Be able to name and locate the four valves of the heart.
What are the four chambers of the heart?
Remember that the heart is two pumps in one: one for the pulmonary circulation, and one for the systemic circulation. Be able to trace the flow of blood through both of these pathways.
Where is the heart located?
Describe the three layers of the pericardium. What type of membranes are the visceral and parietal pericardium?
What is in the pericardial cavity?
What is cardiac tamponade?
What are the three layers of the heart wall?
What are the major arteries and veins that supply blood to the heart itself?
What are anastamoses, and how do they benefit the heart?
What are ischemia, hypoxia, angia pectoris, and a myocardial infarction?
What is the cardiac cycle? What are the events of the cardiac cycle?
How much blood flows into the ventricles passively, and how much enters due to atrial contraction?
What are the heart sounds, and what causes them?
A heart murmur signals trouble with what part of the heart?
Trace the path of impulse flow through the conduction system of the heart.
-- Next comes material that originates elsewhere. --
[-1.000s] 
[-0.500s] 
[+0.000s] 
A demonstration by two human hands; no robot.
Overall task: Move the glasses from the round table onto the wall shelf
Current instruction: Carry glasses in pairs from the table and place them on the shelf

What is an ectopic pacemaker?
Name the waves of an electrocardiogram. What causes each wave? Where is the wave for atrial relaxation (diastole)?
What is bradycardia? Tachycardia?
What part of the brain regulates heart rate? Trace the path of the sympathetic nerves from this region to the heart. Trace the path of the parasympathetic nerves from this region to the heart.
What effect would acetylcholine have on the heart? Epinephrine or norepinephrine?
and since we have already covered it in class:
How does the fetal circulation differ from a postnatal infant?  What do the ductus venosus, the ductus arteriosus and the foramen ovale bypass? What kind of blood does the umbilical vein carry?